Influence and power are equally dependent on the person being influenced, as well as on the situation and the ability of the leader. Therefore, real absolute power does not exist, since no one can influence all people in all situations. In an organization, for example: power is only partly determined by hierarchy. How much power a particular person has in a given situation is determined not by the level of his formal powers, but by the degree of dependence on another person. The greater the dependence on another person, the greater the power of that person.

At the same time, in any organization, subordinates have power over their superiors. Even prison guards depend on prisoners to some extent. They allow some infractions of prison rules by inmates in exchange for more submissive behavior. The manager must be aware that, since subordinates often also have power, the use of his unilateral power to the fullest may cause adequate opposition from subordinates.

Every effective leader must maintain a reasonable balance of power, sufficient to achieve the goals of the organization, but not causing a feeling of protest and rebelliousness in subordinates. In addition to subordinates, his fellow managers, secretaries of chiefs, can have power over the leader, since they have the information resources he needs.

Delegation– transfer to others (usually subordinates) of responsibility and authorship of operations and/or coordination of certain actions. Available various levels delegation (delegation of activities, but not assessments, responsibility, authorship of actions).

Advantages of delegation:

– release of manager's time;

- the opportunity for the manager to do more important work (for example, strategic decisions);

- the possibility of a deeper assessment of the potential of subordinates;

– motivation of those to whom delegation is carried out;

- a means of developing the arts and skills of employees;

- work with personnel reserve.

Disadvantages of delegation:

- the organization of delegation requires a certain amount of time and effort of the manager;

- there is a certain risk;

- the organization may simply not have people with sufficient time resources and competence.

List of actions for delegation:

1. Highlight the essential in all the variety of activities.

2. Determine the activities to be delegated.

3. Evaluate the benefits of delegation.

4. Identify persons suitable for delegation.

5. Discuss transferred activities.

6. Determine the time frame and provision for delegation.

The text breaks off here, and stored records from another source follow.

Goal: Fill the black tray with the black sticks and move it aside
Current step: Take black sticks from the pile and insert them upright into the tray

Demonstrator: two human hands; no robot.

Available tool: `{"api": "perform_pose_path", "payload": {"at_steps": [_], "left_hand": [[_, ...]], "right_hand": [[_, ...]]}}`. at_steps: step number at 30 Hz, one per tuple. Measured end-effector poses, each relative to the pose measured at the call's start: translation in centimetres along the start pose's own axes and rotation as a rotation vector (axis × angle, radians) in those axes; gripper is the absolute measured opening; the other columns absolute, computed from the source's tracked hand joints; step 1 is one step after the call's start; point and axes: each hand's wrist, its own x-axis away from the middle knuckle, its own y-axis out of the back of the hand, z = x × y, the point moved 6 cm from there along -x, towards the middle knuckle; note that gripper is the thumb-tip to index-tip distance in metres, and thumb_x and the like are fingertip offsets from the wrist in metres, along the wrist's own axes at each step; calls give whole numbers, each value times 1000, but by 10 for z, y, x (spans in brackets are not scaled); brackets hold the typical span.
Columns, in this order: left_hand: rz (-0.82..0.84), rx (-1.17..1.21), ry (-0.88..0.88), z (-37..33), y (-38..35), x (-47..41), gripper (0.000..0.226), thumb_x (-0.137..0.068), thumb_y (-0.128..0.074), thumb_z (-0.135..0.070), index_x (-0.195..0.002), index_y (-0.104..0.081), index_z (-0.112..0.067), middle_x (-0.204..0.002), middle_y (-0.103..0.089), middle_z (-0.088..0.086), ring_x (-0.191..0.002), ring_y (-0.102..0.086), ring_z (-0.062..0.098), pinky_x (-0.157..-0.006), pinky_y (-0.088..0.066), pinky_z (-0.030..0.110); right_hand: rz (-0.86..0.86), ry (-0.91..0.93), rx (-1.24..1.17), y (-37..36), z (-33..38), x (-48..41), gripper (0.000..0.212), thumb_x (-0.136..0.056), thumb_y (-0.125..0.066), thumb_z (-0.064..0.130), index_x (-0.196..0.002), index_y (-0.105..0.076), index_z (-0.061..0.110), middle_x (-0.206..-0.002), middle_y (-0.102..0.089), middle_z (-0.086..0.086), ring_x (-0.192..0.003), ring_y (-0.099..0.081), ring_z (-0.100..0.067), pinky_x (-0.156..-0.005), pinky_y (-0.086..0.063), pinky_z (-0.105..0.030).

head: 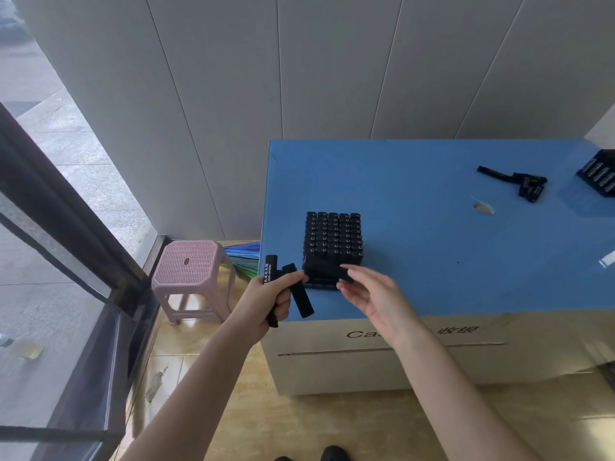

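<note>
A black tray [320, 283] stands near the front left corner of the blue counter top [432, 227], packed with several upright black sticks [333, 237]. My left hand [273, 296] grips two black sticks [298, 294] just left of the tray, at the counter's edge. One of them bears white lettering. My right hand [369, 291] pinches another black stick [332, 270] that lies level across the tray's front side. A few loose black sticks [522, 183] lie at the far right of the counter.
A second black tray [600, 173] with sticks sits at the counter's right edge. A small pale scrap [483, 207] lies on the blue top. A pink plastic stool [191, 274] stands on the floor to the left, by a glass door [66, 227].
</note>
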Motion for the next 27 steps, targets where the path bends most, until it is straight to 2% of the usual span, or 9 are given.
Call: {"api": "perform_pose_path", "payload": {"at_steps": [6, 7, 9, 10, 12, 16, 21, 24, 27], "left_hand": [[58, -27, -116, -6, -9, 3, 36, -86, -62, -14, -105, -56, 17, -41, -37, -4, -33, -33, 9, -37, -32, 18], [57, -39, -128, -7, -9, 4, 34, -86, -63, -15, -99, -57, 16, -41, -37, -3, -34, -33, 10, -37, -32, 18], [46, -60, -148, -7, -8, 6, 26, -83, -65, -18, -72, -58, 5, -41, -38, -2, -34, -33, 11, -38, -32, 19], [39, -63, -155, -6, -8, 6, 29, -83, -65, -17, -60, -55, -3, -42, -38, -1, -34, -33, 11, -38, -31, 20], [33, -77, -173, -6, -8, 7, 38, -86, -62, -14, -50, -50, -14, -42, -37, 0, -35, -32, 12, -38, -31, 20], [38, -180, -238, -11, -11, 12, 37, -87, -62, -15, -52, -52, -15, -45, -37, 2, -39, -32, 14, -43, -31, 24], [-16, -311, -292, -18, -13, 12, 33, -87, -64, -16, -57, -50, -10, -42, -38, -1, -37, -31, 11, -41, -29, 22], [-44, -372, -313, -17, -11, 11, 29, -86, -65, -17, -63, -54, -5, -44, -41, 1, -37, -33, 11, -41, -29, 23], [-36, -441, -350, -16, -16, 12, 26, -87, -64, -16, -63, -58, -9, -42, -44, -6, -39, -33, 9, -43, -29, 22]], "right_hand": [[108, -254, -209, -13, -28, 13, 21, -93, -51, 9, -111, -61, 4, -73, -59, -8, -65, -57, -14, -55, -52, -19], [133, -278, -212, -15, -29, 14, 22, -93, -50, 11, -112, -60, 4, -71, -58, -7, -63, -55, -13, -54, -50, -19], [176, -310, -192, -19, -31, 15, 23, -94, -49, 13, -112, -60, 3, -69, -56, -6, -61, -51, -12, -53, -47, -19], [193, -318, -175, -22, -32, 15, 24, -94, -49, 14, -111, -60, 2, -69, -55, -6, -61, -50, -12, -53, -47, -19], [218, -318, -132, -26, -35, 16, 24, -95, -47, 14, -109, -60, 0, -69, -54, -6, -61, -50, -12, -53, -46, -19], [224, -240, 49, -29, -34, 16, 25, -98, -41, 14, -114, -56, 1, -72, -55, -7, -63, -51, -14, -54, -46, -22], [210, -124, 418, -35, -32, 18, 22, -100, -36, 23, -105, -53, 10, -77, -59, -5, -67, -54, -14, -62, -46, -23], [95, 87, 714, -33, -21, 12, 31, -101, -30, 28, -99, -55, 10, -84, -59, -1, -75, -56, -10, -74, -46, -27], [-5, 290, 671, -32, -4, 10, 35, -100, -33, 31, -93, -60, 9, -73, -56, 6, -65, -49, -2, -67, -40, -15]]}}
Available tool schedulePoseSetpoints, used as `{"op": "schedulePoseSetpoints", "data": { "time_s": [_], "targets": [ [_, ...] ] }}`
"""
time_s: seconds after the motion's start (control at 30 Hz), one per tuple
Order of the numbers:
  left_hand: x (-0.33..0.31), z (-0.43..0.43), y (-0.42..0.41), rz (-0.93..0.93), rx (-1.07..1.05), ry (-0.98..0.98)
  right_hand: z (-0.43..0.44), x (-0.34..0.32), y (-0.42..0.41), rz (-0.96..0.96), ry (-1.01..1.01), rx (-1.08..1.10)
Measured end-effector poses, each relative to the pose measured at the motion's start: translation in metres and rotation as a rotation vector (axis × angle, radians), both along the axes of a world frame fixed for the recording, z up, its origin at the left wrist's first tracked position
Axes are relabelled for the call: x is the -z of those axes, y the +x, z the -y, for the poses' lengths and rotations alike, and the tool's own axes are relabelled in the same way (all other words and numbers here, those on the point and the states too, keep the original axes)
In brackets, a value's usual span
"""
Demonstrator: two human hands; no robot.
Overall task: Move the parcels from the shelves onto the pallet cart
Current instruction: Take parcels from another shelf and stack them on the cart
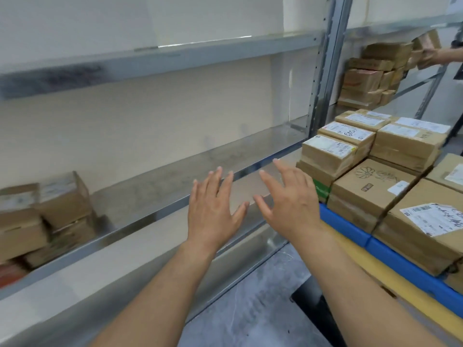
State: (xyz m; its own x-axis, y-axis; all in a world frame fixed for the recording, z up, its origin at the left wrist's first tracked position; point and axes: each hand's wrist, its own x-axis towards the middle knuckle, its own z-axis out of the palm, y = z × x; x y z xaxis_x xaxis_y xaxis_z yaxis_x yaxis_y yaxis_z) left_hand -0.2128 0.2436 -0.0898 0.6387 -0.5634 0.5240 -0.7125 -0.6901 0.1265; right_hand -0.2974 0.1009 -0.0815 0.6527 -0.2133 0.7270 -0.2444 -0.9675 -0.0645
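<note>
- the left hand [213, 209] is held flat with its fingers spread, and nothing is gripped.
- the right hand [288, 204] is spread just as wide, just beside the left, and nothing is held.
- both are raised before the front edge of the metal shelf [175, 176].
- at least eight cardboard parcels [370, 191] are stacked on the blue pallet cart [350, 226] at the right.
- a blurred cluster of shelf parcels [50, 209] is seen at the left; its count cannot be told.
</note>
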Motion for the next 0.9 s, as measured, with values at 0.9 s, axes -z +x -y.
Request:
{"op": "schedulePoseSetpoints", "data": {
  "time_s": [0.9],
  "targets": [
    [-0.015,-0.433,0.083,-0.053,-0.668,-0.155,-0.401,-0.015,0.179,-0.14,0.045,-0.607]
  ]
}}
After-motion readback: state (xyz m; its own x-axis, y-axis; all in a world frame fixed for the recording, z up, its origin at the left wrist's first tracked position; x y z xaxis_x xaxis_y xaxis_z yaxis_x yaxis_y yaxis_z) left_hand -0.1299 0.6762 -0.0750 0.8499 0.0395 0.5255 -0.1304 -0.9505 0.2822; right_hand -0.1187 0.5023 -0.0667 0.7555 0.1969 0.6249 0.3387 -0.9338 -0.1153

7. Determine the levels of responsibility for delegation.

8. Review and evaluation of the results of delegation.

Do's and Don'ts for Successful Delegation.

Necessary: plan delegation; discuss the planned delegation with the relevant individuals; it is obligatory to give those to whom authority is delegated to finish the work effectively performed.

No need: leave people in a state of doubt; turn on, dictate the course of work that is already being done in the order of delegation; delegate all activities to the same employees; apply lending methods when delegating ("we'll see later").

Management style and image (image) of a manager

Management style is the typical manner and way of behavior of a manager. There are several classifications of management styles.

Styles can be classified according to the following criteria.

It is necessary to understand well the features of the emergence and development of and. The modern manager must understand the importance of the existence of informal groups. He should strive to ensure close interaction between formal and informal organizations, since informal organizations interact dynamically with formal organizations, influence the quality of work performance and people's attitudes towards work and superiors.

Problems associated with informal organizations include inefficiency, the spread of false rumors, and a tendency to resist change. Potential benefits include greater commitment to the organization, a high spirit of teamwork. Higher ones are observed in cases where group norms exceed the officially established ones. In order to cope with the potential problems and capture the potential benefits of the informal organization, management must recognize and work with the informal organization, listen to opinions of informal leaders and group members, consider the effectiveness of informal organization decisions, allow informal groups to participate in decision making, and quell rumors by promptly providing official information.

Knowing group dynamics well, management will be able to effectively manage formal groups, conduct effective meetings, and wisely use structures such as committees in the activities of their enterprise.

The management mechanism can be represented as a certain set of rules that the head of the organization must adhere to.

Basic rules for managing informal groups:

1. Recognize the existence of an informal organization.

One of the biggest and most common challenges to effective management informal groups and organizations - this is initially a low opinion of their leaders. It used to be assumed that in order to cope with an informal organization, you just need to destroy it. However, there is now an established view that an informal organization can help a formal organization achieve its goals. And its destruction may entail the destruction of the formal organization. Therefore, management should recognize the informal organization, work with it and not threaten its existence.

2. To study the factors affecting the effectiveness of the functioning of informal groups:

Band size. One of the modern scientists Keith Davis believes that the preferred number of group members is 5 people. These groups make more accurate decisions than those outside this size. In smaller groups, members are concerned that their personal responsibility for decisions is too obvious. On the other hand, in larger groups, members may find it difficult to express their opinions in front of others. In general, as the size of a group increases, communication between its members becomes more difficult, and it becomes more difficult to reach agreement on issues related to the activities of the group and the fulfillment of its tasks.

Composition of the group. Here, composition means degree of similarity of personalities and points of view the approaches they take in solving problems. If the group consists of dissimilar personalities, then this promises greater efficiency than if the members of the group had similar points of view.

Group norms. The norms adopted by the group have a strong influence on the behavior of the individual and on the direction in which the group will work: to achieve the goals of the organization or to resist them.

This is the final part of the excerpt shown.